Many media reports during his lifetime and historical reports currently credit Rickover as the father of nuclear power, and assumed he strongly supported the civilian nuclear power process he created. From working inside the atomic power industry and on several legal cases involving his opinion and testimonies, I have known the Admiral’s overall disdain of the nuclear power industry. His 1982 testimony to Congress says it best:
“I'll be philosophical. Until about two billion years ago, it was impossible to have any life on earth; that is, there was so much radiation on earth you couldn't have any life — fish or anything. Gradually, about two billion years ago, the amount of radiation on this planet—and probably in the entire system—reduced and made it possible for some form of life to begin... Now when we go back to using nuclear power, we are creating something which nature tried to destroy to make life possible... Every time you produce radiation, you produce something that has a certain half-life, in some cases for billions of years. I think the human race is going to wreck itself, and it is important that we get control of this horrible force and try to eliminate it... I do not believe that nuclear power is worth it if it creates radiation. Then you might ask me why do I have nuclear powered ships. That is a necessary evil. I would sink them all. Have I given you an answer to your question?” [On the hazards of nuclear power. Testimony to Congress (28 January 1982); published in Economics of Defense Policy: Hearing before the Joint Economic Committee, Congress of the United States, 97th Cong., 2nd sess., Pt. 1 (1982)]
Admiral Rickover died July 8, 1986 at 86-years-old in Arlington, Virginia following a stroke.

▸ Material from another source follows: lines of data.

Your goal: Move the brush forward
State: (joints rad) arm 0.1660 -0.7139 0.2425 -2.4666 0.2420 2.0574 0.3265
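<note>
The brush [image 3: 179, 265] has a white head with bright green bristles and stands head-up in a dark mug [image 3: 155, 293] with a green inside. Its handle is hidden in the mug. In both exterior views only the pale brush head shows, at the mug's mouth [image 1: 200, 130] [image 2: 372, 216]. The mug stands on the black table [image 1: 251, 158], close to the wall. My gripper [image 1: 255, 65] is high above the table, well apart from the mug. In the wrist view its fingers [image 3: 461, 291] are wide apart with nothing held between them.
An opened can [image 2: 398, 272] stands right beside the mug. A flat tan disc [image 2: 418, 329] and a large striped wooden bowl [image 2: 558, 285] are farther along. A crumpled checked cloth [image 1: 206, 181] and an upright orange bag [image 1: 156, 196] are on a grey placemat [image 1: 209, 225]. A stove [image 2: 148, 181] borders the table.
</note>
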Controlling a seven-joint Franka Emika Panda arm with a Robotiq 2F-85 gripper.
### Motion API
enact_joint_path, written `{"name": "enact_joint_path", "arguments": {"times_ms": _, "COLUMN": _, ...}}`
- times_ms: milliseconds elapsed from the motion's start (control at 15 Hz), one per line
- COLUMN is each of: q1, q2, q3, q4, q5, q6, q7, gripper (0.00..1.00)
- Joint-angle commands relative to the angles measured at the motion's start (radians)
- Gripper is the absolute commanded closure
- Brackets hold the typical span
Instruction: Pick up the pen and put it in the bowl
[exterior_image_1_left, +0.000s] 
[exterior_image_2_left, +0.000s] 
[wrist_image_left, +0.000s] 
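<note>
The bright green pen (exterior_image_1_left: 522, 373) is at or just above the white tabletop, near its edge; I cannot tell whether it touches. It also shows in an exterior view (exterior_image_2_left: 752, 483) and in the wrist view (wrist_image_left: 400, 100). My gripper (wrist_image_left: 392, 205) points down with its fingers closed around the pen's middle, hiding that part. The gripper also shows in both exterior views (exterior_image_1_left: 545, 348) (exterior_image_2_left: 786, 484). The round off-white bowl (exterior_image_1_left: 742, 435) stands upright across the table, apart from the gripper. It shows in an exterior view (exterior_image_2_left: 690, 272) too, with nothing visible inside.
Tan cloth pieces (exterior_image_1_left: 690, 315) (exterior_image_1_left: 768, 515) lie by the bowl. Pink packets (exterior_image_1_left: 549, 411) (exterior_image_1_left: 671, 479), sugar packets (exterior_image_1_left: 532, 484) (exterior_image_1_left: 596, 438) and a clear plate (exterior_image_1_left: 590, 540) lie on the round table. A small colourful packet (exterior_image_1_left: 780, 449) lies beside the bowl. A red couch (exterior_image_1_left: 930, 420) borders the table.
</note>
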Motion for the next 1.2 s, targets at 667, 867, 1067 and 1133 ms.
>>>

Because the long-term impact of radiation as opposed to other industries that impact human health, like salmonella outbreaks in the food industry, it can be much harder to connect the effects of radiation to their source. Since radiation leaks usually aren’t discovered for years and the cancers and other illnesses created by radioactive isotopes don’t show for anywhere from 5 to more than 30-years, radiation producers are most often not linked to subsequent illnesses and deaths. The atomic power industry is not making cotton candy or peanut butter, which by the way was produced in Georgia and sickened 714 people in 46 states killing 9 of them.
As Fukushima Daiichi keeps on giving the legacy of radioactive discharge throughout Japan and the northern hemisphere, it is time to recognize the whistleblowers in the U.S. and around the world, who try to keep the world’s existing atomic power reactors operating safely. These brave people cannot do their job if the regulators, like the NRC, are part of the problem from beginning to end!